*** Block opens ***
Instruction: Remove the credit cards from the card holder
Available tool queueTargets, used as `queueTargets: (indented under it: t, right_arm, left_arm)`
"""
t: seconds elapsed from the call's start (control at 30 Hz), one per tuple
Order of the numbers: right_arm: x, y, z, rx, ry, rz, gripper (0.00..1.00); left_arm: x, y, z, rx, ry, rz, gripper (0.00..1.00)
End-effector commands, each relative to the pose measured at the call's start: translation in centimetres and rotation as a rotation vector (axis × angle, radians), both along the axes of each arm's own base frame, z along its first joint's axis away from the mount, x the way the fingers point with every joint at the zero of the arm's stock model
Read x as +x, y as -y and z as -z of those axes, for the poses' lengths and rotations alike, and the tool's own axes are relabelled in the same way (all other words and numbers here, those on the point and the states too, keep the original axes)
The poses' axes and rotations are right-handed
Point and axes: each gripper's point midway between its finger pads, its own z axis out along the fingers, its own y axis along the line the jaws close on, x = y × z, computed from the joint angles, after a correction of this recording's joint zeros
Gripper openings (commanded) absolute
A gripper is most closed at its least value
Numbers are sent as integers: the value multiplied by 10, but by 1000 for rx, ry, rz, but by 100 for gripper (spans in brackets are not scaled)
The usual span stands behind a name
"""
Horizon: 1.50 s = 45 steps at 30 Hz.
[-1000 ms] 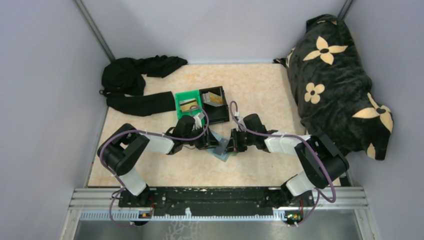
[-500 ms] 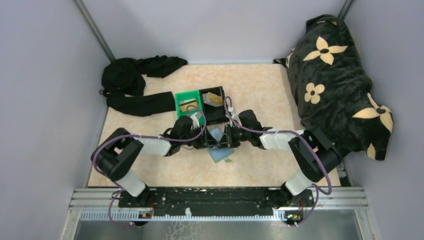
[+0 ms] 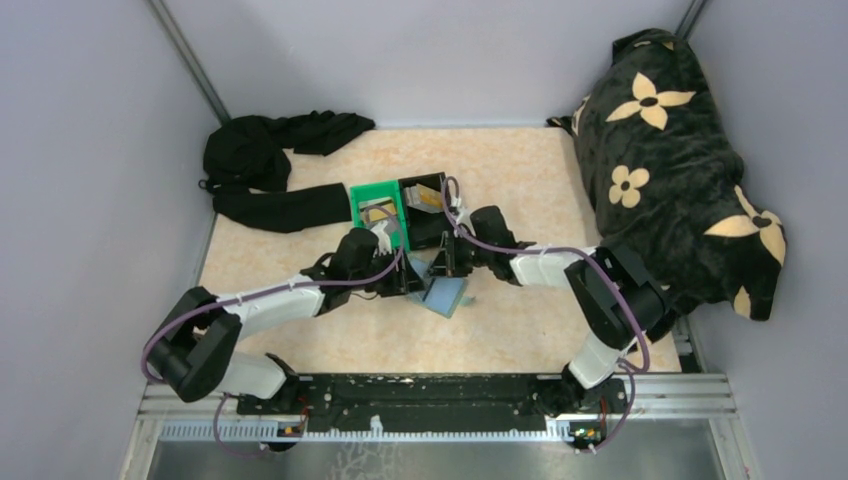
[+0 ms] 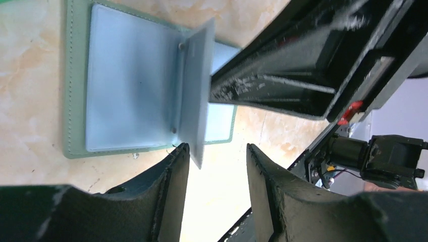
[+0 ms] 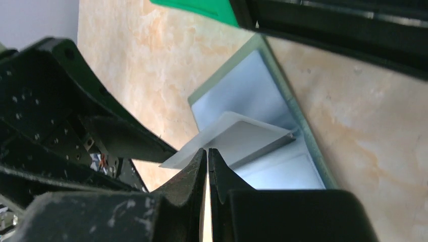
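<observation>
Tabletop, both arms reaching in toward the middle.

- Card holder (image 4: 131, 85): laid open and flat on the marbled table (image 3: 520, 180), grey-blue inside with a stitched greenish border. It is found just in front of the two bins, between the two wrists.
- Inner leaf (image 4: 194, 96) of the card holder: raised on edge along the centre fold and tilted, its far end close against the black bin (image 3: 411, 195).
- Left gripper (image 4: 216, 171): held low over the table at the near edge of the card holder, fingers (image 4: 169, 196) spread. The free corner of the raised leaf is seen between them, close beside one finger. Nothing is clamped.
- Right gripper (image 5: 207, 161): reached in from the opposite side, fingers pressed almost together with only a thin slit left. The tips are placed at the leaf's near edge; whether the leaf is pinched cannot be told.
- Green bin (image 3: 372, 192) and black bin: set side by side, touching, just behind the card holder.
- A tan-gold card (image 3: 431, 197) is seen in the black bin. A tan piece is also noted in the green bin, partly crossed by a cable and too small to identify.
- Black cloth (image 3: 270, 160): heaped at the far left corner.
- Flowered dark blanket (image 3: 680, 170): bundled along the right side.
</observation>
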Motion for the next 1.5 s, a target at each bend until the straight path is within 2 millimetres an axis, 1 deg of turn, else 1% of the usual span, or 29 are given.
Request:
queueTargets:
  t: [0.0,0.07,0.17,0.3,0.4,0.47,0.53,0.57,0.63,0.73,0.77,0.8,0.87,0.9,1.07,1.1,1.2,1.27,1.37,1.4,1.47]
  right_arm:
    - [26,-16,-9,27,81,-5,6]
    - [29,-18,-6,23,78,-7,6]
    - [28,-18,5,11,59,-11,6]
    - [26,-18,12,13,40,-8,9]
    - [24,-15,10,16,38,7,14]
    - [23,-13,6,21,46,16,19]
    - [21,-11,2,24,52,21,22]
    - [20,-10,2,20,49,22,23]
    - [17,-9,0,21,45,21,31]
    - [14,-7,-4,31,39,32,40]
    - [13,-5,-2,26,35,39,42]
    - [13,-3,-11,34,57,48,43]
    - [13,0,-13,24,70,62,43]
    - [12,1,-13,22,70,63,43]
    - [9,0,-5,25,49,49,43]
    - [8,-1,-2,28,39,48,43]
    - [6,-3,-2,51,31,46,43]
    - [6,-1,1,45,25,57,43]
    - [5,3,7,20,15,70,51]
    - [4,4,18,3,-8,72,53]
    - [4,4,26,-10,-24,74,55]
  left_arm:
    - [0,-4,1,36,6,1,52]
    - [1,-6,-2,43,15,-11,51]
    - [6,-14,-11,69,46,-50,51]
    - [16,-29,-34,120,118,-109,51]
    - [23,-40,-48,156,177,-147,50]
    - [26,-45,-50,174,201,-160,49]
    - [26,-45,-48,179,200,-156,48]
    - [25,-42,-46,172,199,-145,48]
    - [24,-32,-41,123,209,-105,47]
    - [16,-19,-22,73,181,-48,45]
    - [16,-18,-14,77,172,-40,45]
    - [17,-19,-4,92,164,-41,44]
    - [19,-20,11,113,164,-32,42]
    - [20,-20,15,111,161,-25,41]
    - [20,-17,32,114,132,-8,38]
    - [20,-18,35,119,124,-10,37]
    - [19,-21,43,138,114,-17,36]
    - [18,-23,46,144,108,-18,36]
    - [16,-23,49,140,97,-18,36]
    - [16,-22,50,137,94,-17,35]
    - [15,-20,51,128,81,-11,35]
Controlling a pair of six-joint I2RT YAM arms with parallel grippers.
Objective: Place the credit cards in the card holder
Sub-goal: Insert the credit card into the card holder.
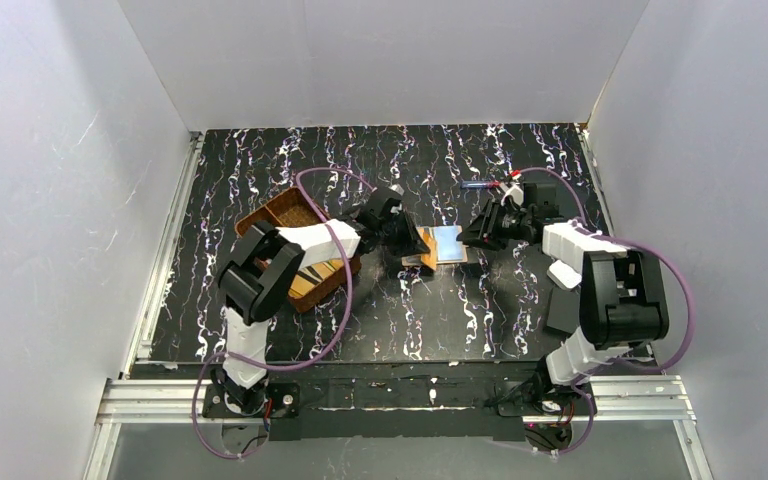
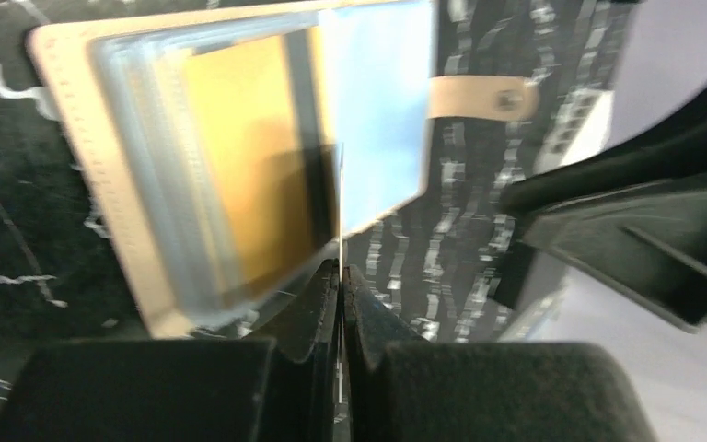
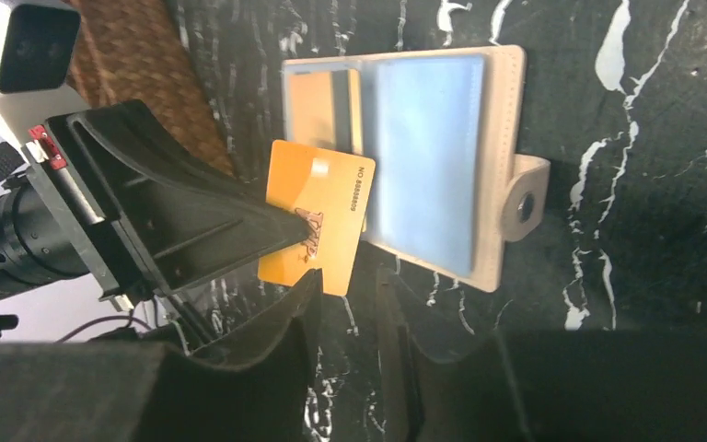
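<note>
The beige card holder [image 3: 502, 138] lies open on the black marbled table, showing pale blue sleeves and a tan card in a slot. In the top view the card holder [image 1: 448, 243] sits between both arms. An orange credit card [image 3: 318, 216] is held upright just left of it, pinched by my left gripper [image 2: 341, 276], which is shut on the card's thin edge. My right gripper [image 3: 350, 295] stands open right below the card's lower corner, jaws apart with nothing gripped. From above, the left gripper [image 1: 412, 243] and right gripper [image 1: 475, 238] face each other across the holder.
A brown woven tray [image 1: 285, 215] sits behind the left arm. Black flat plates [image 1: 563, 312] and a white box [image 1: 563, 273] lie by the right arm. A small pen-like item [image 1: 480, 184] lies near the back. White walls enclose the table.
</note>
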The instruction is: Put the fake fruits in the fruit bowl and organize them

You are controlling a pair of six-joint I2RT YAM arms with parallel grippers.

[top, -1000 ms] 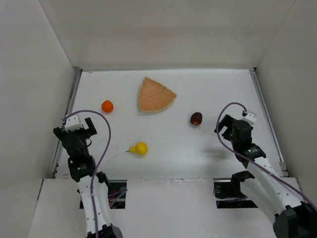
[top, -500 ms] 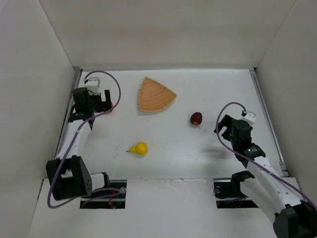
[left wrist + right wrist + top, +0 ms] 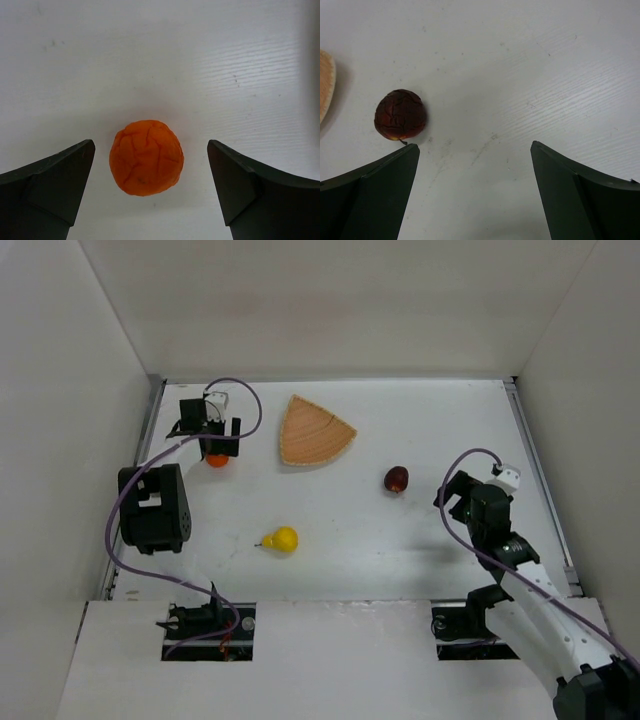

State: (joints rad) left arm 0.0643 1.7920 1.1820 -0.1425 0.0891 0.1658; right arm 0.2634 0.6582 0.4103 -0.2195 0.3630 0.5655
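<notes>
The round orange fruit [image 3: 216, 459] lies at the back left of the table. My left gripper [image 3: 214, 446] hangs right over it, open. In the left wrist view the orange fruit [image 3: 146, 157] sits between the two spread fingers, touching neither; the left gripper [image 3: 150, 152] is empty. The tan fan-shaped fruit bowl [image 3: 312, 430] lies empty at back centre. The dark maroon fruit [image 3: 397, 479] lies right of the bowl. The yellow pear [image 3: 283, 539] lies nearer the front. My right gripper [image 3: 450, 498] is open and empty, right of the maroon fruit [image 3: 400, 115].
White walls close in the table on the left, back and right. The left arm's base block [image 3: 152, 508] and its purple cable [image 3: 245, 405] stand along the left side. A sliver of the bowl's rim [image 3: 326, 85] shows at the left edge of the right wrist view.
My left arm has swung from the near left up to the back left and now hangs over the orange fruit. The right arm has hardly moved. No fruit has moved.
</notes>
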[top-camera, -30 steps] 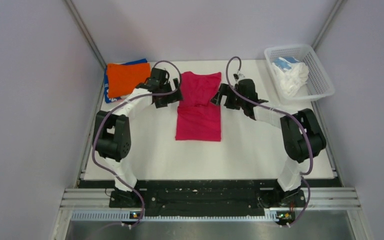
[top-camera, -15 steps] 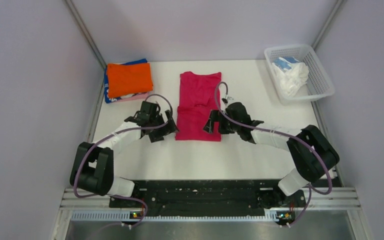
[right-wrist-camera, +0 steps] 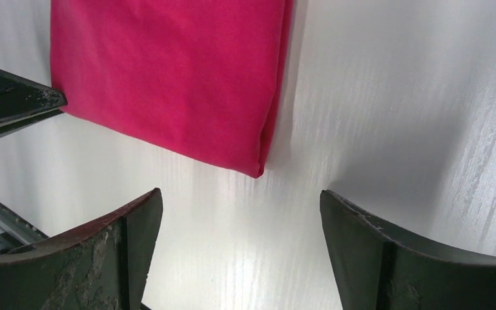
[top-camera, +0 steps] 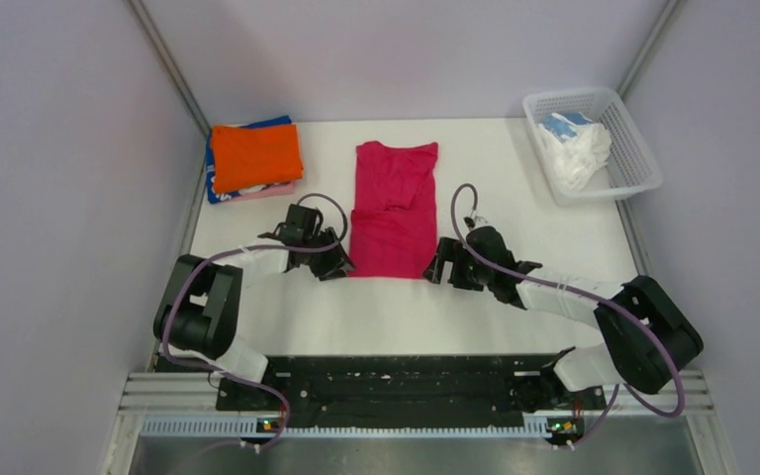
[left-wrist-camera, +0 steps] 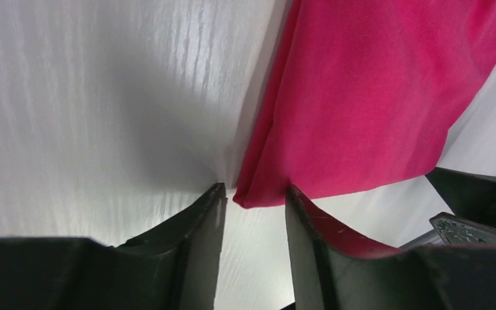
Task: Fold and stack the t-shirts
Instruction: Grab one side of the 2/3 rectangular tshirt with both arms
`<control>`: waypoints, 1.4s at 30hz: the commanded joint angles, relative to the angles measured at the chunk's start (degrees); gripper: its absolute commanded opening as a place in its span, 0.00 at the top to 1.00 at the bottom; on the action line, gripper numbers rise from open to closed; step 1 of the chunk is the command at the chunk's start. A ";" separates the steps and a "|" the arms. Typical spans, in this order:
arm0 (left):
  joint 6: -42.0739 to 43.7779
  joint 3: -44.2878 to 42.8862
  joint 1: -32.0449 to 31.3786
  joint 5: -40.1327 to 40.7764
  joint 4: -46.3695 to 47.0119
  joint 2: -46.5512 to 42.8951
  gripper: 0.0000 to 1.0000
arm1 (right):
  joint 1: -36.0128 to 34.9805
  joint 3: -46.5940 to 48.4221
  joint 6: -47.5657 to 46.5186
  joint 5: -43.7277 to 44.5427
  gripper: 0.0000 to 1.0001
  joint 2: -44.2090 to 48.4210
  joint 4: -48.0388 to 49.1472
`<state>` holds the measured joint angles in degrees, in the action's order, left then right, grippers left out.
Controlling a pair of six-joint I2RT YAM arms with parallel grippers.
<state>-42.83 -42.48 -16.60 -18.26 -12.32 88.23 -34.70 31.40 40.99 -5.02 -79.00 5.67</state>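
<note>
At the far left corner of the table point(top-camera: 515, 198), a finished stack point(top-camera: 254, 158) is seen, an orange shirt laid on top of blue and pale pink ones; it is kept to the side, presumably so that the middle is left as working room. The left gripper point(top-camera: 334, 265) is lowered to the table surface at the near left corner of the crimson-pink t-shirt point(top-camera: 393, 213). In the left wrist view its fingers point(left-wrist-camera: 200, 219) are drawn narrowly apart with that corner of the cloth point(left-wrist-camera: 361, 97) set between them, not yet pinched. The shirt is laid flat in the centre, already narrowed into a long strip with its sleeves turned in, its short near edge facing the arm bases. The right gripper point(top-camera: 442, 269) is placed at the opposite near corner, and in the right wrist view its fingers point(right-wrist-camera: 135, 219) are held wide apart, the corner of the cloth point(right-wrist-camera: 168, 71) lying just ahead of the gap. Both corners are judged to be targeted together so that the near edge can be lifted evenly and carried over toward the collar. At the far right, white and light-blue shirts point(top-camera: 574, 148) are heaped unfolded in the mesh basket point(top-camera: 625, 139), evidently awaiting their turn.
</note>
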 commanded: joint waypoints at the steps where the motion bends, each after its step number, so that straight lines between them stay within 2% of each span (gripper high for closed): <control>1: -0.37 -1.33 -0.34 -1.40 4.24 4.47 0.66 | 0.13 0.60 1.39 2.60 0.12 2.61 -1.27; 2: -0.50 -1.34 -0.52 -2.14 4.79 5.19 0.75 | 0.13 0.61 1.37 3.15 0.13 2.58 -1.61; 3: -0.31 -1.75 -0.61 -2.71 4.77 5.99 0.91 | 0.03 0.72 1.60 3.81 0.15 2.55 -2.27; 4: 0.09 -2.44 -0.56 -2.82 3.92 6.84 1.00 | 0.05 0.88 1.71 4.27 0.15 2.47 -2.74; 12: 1.17 -2.80 -0.71 -2.33 1.92 6.35 1.00 | -0.28 2.30 0.82 4.45 0.26 -1.85 0.14; 21: -0.24 -1.32 -0.89 -2.00 2.05 5.43 1.00 | -2.51 7.79 -1.20 4.74 0.61 -10.33 0.02; 27: -0.46 -0.96 -0.98 -0.19 0.54 3.98 1.00 | -5.25 6.43 0.29 8.58 0.62 -9.35 -4.19; 30: -0.75 0.01 -1.06 0.22 0.95 3.19 1.00 | -5.71 6.09 0.19 9.68 0.66 -8.99 -5.10; 32: -0.81 0.48 -1.15 0.45 0.94 2.89 1.00 | -6.01 5.85 -0.45 9.60 0.76 -8.97 -4.94; 33: -0.77 0.53 -1.23 0.79 0.67 2.83 1.00 | -6.22 5.75 -0.94 9.74 0.82 -4.96 -4.58; 35: -0.70 0.51 -1.25 1.90 -0.39 3.00 1.00 | -6.79 6.01 -1.70 10.13 0.98 -9.68 -4.76; 36: -0.61 0.55 -1.30 2.23 -0.95 2.85 1.00 | -7.12 6.45 -2.11 10.01 1.00 -9.75 -5.47; 40: -0.54 3.56 -2.44 3.57 -3.79 -3.42 1.00 | -9.58 6.16 -3.15 7.42 1.00 -4.67 -11.67; 42: -0.24 4.90 -3.54 6.32 -8.87 -8.77 1.00 | -10.87 4.63 -3.10 2.40 1.00 0.69 -14.40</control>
<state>-43.81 -40.71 -18.35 -17.32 -11.94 88.12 -42.54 37.47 39.42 3.33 -86.26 -0.23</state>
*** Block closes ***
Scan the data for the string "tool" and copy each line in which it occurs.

Available tool queueTargets, used as `queueTargets: (indented under it: t, right_arm, left_arm)`
Read x as +x, y as -y and z as -z of those axes, for the poses' lengths and rotations alike, and the tool's own axes are relabelled in the same way (all other words and numbers here, those on the point and the states too, keep the original axes)

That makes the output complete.